Early in my career, I photographed pre-industrial cultures and their artifacts, using the camera as a means to make anthropological and archaeological connections to the here-and-now. Beginning in the early 1980s, I worked on projects photographing ancient art treasures in Latin America as well as contemporary trance rituals in Haiti and Indonesia. These experiences sensitized me to patterns of imagery within nature, and provided insight into the artworks and cultures I had been capturing on film. In Indonesia in the late-1980s, I photographed Balinese trance rituals: people taking themselves out of this world, into another. Even in the middle of the California forests, or the Florida everglades – places I have visited often over the last decade—I searched out zoomorphic and anthropomorphic images, transformative patterns that create a visual bridge between two worlds. The longer I have looked at the natural world, the more I have imagined a hidden text within those patterns. This has been the foundation for much of my work.
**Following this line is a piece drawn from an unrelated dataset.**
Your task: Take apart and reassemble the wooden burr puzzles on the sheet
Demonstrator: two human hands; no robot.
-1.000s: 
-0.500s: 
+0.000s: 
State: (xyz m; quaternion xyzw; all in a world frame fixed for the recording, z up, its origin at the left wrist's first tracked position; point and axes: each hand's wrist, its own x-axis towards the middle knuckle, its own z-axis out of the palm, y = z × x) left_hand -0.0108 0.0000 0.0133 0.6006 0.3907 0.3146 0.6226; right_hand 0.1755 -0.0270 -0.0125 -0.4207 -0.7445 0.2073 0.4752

The latest group of pictures, “Eye and Sky” are images made from within giant redwoods and sequoias. The redwoods and sequoias have over their long lives been recurrently struck by lightning, eventually carving out their hard central cores. These mammoth trees, some over three thousand years old, though hollow, remain alive. I have been photographing from within these trees using the openings as apertures, framing the sky. These works are not meant to be a photographic description or documentation, but instead to act as a catalyst designed to function as a portal from a recognizable world to something original and unexpected.

From my earliest days as a photographer I have thought about the ways Art manifests a need to create order out of what is essentially without order -- seeking knowledge, and inspiration, from the chaos of nature. This work is meant to draw connections between these two states - and find the bridge between them.